How Plymouth Art Weekender can can help nurture the city’s arts eco system
Now in its 2nd year, Plymouth Art Weekender builds on a successful lineage of artist-led and grassroots visual arts focussed projects in the city over the last 5 (or 10) years, brought to its most recent crescendos with the British Art Show 7 Fringe (2011) and the establishment of KARST, PAC Home & The River Tamar Project (2012), Radiant & Visual Arts Plymouth (2014) and the 1st Plymouth Art Weekender in 2015.
As an aside, you can see my work-in-progress of this ‘history’ of Plymouth’s contemporary art eco-system here
In this post, I’d like to explore some ideas on how Plymouth Art Weekender (PAW) could develop further for future weekenders by reflecting on my experiences this year.
Art can lead us to look at our city differently
The work that I managed to get out and see during the Weekender (when I wasn’t working on install / de-installing / running 3 different events – ooops!!) encouraged me to take another look at Plymouth.
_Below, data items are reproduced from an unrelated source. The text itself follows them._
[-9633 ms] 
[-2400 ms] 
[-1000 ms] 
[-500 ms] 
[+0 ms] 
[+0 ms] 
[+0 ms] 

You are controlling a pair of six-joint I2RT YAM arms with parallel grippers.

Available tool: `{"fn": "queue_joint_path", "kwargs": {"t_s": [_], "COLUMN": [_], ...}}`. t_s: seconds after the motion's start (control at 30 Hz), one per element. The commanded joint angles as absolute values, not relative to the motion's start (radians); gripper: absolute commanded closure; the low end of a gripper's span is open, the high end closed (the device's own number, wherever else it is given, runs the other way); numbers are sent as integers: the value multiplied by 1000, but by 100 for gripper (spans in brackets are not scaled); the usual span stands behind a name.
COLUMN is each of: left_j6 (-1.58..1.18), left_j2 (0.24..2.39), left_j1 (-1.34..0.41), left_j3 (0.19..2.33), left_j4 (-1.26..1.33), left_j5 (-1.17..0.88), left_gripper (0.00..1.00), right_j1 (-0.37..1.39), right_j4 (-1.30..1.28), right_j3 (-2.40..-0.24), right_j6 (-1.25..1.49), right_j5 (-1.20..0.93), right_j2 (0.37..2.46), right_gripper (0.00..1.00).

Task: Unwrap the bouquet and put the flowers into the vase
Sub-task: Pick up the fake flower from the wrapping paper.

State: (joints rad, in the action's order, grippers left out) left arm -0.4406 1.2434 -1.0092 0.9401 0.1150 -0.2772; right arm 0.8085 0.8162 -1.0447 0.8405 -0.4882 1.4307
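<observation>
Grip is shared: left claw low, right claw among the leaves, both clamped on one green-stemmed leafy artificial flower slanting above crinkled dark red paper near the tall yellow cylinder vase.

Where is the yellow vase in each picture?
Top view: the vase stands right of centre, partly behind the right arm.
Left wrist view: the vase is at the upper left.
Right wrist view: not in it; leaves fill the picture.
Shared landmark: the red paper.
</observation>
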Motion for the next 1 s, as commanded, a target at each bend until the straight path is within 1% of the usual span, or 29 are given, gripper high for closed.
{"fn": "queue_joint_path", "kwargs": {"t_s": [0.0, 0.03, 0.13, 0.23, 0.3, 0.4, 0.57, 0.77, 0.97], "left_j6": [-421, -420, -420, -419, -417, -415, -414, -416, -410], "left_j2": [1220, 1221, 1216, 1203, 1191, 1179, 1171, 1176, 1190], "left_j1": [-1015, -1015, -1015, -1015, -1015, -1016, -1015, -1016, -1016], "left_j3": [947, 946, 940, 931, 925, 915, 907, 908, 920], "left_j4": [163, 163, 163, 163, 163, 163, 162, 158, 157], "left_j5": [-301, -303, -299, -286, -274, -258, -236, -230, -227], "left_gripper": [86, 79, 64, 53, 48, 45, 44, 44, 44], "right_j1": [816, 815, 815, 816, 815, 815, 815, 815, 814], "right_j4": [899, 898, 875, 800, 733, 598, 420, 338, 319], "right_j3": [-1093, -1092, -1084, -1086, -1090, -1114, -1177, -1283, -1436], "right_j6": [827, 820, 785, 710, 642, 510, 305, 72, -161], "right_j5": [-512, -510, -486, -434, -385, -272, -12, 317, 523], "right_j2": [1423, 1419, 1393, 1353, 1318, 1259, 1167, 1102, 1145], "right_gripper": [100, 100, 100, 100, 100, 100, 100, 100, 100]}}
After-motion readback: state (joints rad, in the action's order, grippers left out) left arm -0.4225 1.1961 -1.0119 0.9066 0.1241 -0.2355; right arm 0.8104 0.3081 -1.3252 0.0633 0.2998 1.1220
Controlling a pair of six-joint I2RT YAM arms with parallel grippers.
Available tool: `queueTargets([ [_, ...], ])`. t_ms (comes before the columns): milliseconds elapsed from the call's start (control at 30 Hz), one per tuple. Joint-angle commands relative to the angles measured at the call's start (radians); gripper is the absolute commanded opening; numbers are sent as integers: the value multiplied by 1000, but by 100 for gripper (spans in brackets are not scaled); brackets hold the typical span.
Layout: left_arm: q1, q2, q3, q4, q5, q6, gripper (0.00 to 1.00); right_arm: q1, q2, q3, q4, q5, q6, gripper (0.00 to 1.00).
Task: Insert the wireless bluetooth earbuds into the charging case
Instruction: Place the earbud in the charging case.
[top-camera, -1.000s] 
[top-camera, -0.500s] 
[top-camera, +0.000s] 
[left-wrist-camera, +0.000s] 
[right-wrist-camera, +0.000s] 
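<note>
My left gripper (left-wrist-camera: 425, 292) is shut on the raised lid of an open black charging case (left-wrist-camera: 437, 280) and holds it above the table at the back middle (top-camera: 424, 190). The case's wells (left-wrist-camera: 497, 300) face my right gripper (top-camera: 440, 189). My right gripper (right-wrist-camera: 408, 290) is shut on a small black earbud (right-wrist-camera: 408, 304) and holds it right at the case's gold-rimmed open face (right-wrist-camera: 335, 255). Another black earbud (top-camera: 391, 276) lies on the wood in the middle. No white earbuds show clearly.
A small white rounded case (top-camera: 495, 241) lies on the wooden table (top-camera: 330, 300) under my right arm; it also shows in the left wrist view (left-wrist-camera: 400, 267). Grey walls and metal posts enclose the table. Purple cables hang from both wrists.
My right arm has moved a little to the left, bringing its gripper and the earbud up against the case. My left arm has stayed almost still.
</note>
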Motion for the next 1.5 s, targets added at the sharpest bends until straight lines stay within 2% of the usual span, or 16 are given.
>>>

Having lived and worked here (with forays away to other places to study, adventure and explore) over the last 20 years, I can, at times, be fooled into thinking that I ‘know’ Plymouth – but the city still surprises me.
Tim Mills – Plymouth Rocks, sited at the Lion’s Den, Plymouth Hoe. Photo Credit: Rachel Dobbs
Many of the works I sought out at PAW reminded me of this, including Tim Mills’s Plymouth Rocks installed at the Lion’s Den on the seafront, Ruth Mitchell’s audio tour of the (usually hidden) Jewish Cemetery, LOW PROFILE’s Impromptu at Plymouth Athenaeum, the We Are Plymouth photobooth at the Union Street party, Myriam Lefkowitz’s Walk, Hands, Eyes (Plymouth) which took place around the Barbican, and work in the exhibition of Plymouth University’s Media Arts staff & students work including Tony Hill’s films North Cross & SPIN and Christian Gale/Sam Akroyd’s White Rabbit, a work in progress series of portraits (sound, painting and other documents) exploring the recent history of Plymouth’s Bretonside. These aproaches to site and place are interesting to both a resident and a visiting audience, with many people taking up the opportunity to explore the sites opened up by the public nature of PAW activities.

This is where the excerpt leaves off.